Werden FB&Co als öffentlich eingestuft, gelten nämlich ganz andere Gesetze als im privaten Bereich (und damit kriegt der Selbstexibitionismus auf diesen Netzwerken noch eine ganz andere Dimension....).
Man braucht übrigends nicht händeringend um einen Kündigungsgrund zu suchen - wenn ich jemanden kündigen möchte kann ich das ohne Grund tun, solange ich alle gesetzlichen Auflagen (Abfertigung, Kündigungszeit, Urlaubsansprüche) erfülle.
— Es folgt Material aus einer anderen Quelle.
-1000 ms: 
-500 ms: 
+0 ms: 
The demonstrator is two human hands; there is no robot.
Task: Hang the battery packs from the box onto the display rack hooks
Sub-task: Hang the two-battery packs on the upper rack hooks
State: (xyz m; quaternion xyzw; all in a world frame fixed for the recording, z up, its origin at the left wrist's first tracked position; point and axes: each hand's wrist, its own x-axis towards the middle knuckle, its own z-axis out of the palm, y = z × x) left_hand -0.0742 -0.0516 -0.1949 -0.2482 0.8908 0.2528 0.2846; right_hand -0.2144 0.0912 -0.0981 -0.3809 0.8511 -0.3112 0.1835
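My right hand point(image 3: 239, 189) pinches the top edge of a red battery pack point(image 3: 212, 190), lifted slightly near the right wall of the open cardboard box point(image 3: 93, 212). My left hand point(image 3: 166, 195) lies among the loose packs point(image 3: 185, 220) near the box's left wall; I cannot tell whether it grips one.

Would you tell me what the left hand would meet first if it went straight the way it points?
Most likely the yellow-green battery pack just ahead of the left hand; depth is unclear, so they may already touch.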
Nur für eine fristlose Kündigung benötigt es einen trifftgen Grund - und die Erfahrung zeigt das 80% dieser Kündigungen vor dem Arbeitsgericht landen.
Übrigends wurde die Fristlose dieser Dame, jetzt durch das Medieninteresse, in eine normale Kündigung umgewandelt (was nichts daran ändert das sie den Job los ist...). Das Verfahren vor dem Arbeitsgericht wird aber trotzdem auspräjudiziert. Bin gespannt was da rauskommt.